Ongoing relationship: A firm that does your Type 2 annually will build institutional knowledge of your environment. The first year audit is always the hardest; subsequent years are faster.
Price: Audit fees for a small SaaS company start around $15,000–$20,000 for a first-year Security-only engagement. Larger scope, multiple criteria, or Big Four firms can push costs to $60,000+.
Compliance automation platforms (like Vanta, Drata, or Secureframe) can reduce audit prep costs significantly by collecting evidence continuously. Many have preferred auditor relationships and discounted rates.

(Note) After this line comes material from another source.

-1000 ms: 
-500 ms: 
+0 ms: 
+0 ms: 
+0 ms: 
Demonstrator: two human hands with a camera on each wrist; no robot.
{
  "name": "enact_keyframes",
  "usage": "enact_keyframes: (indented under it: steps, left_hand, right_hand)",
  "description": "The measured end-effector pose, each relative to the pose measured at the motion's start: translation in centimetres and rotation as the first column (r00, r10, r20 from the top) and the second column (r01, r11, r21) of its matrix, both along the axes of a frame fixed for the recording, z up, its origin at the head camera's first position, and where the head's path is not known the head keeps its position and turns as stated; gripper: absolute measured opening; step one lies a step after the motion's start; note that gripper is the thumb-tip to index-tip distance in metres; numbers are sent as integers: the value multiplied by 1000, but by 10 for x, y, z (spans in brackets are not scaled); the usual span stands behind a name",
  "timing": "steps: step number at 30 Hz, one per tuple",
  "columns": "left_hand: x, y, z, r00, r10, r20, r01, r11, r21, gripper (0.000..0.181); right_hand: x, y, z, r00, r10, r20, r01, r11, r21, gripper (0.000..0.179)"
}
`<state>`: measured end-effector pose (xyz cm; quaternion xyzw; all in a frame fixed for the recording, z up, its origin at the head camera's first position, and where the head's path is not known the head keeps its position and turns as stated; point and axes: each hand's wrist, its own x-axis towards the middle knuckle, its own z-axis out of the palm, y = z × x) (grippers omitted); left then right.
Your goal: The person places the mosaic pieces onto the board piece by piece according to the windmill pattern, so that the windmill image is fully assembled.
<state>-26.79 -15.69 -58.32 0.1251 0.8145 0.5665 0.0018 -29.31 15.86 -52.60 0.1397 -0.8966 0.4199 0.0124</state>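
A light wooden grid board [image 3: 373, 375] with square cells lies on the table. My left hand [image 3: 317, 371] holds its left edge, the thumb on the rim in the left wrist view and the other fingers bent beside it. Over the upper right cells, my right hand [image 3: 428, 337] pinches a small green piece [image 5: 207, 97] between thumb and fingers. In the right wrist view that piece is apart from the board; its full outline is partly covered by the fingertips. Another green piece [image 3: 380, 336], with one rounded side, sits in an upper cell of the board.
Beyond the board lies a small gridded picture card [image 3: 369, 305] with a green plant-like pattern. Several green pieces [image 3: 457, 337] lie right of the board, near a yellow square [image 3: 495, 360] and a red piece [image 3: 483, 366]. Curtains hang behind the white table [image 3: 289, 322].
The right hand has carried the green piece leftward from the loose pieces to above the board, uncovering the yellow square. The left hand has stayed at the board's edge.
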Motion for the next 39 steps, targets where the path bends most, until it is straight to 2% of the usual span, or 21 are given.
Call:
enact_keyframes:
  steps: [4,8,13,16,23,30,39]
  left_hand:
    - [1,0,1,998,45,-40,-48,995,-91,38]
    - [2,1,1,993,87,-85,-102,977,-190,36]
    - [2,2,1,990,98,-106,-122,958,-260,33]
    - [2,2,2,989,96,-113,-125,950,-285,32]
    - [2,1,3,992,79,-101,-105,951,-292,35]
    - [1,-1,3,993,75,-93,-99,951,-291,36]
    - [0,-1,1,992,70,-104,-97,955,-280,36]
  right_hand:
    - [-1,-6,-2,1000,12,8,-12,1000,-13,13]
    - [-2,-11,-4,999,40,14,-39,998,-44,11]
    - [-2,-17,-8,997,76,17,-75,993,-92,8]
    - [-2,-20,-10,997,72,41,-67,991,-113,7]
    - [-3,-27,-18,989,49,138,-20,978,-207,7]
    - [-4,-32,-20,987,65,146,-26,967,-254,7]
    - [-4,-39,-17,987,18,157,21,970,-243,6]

What the Report Looks Like
A SOC 2 Type 2 report has four sections:
- Management's description of the system — what your product does, the boundaries of the system, and your control environment
- Management's assertion — a signed statement that the description is accurate
- Auditor's opinion — the CPA firm's independent opinion on whether controls were designed and operating effectively
- Description of tests and results — the detailed control-by-control test results, including any exceptions
Exceptions are common in first-year audits. An exception is noted when the auditor finds that a control did not operate as described for one or more samples. Exceptions do not automatically mean a qualified (negative) opinion — the auditor evaluates materiality. But exceptions do generate conversations with prospects, so it is worth understanding each one and having a clear remediation narrative.
After the Audit
The report is typically valid for 12 months from the end of the observation period. Maintain your controls throughout the year — do not let access reviews or vendor reviews lapse between audit cycles. Prospects will ask for your most recent report, and a report that covers a period ending 14 months ago raises questions.
Plan your next observation period to start before the current one ends, so you always have a fresh report available.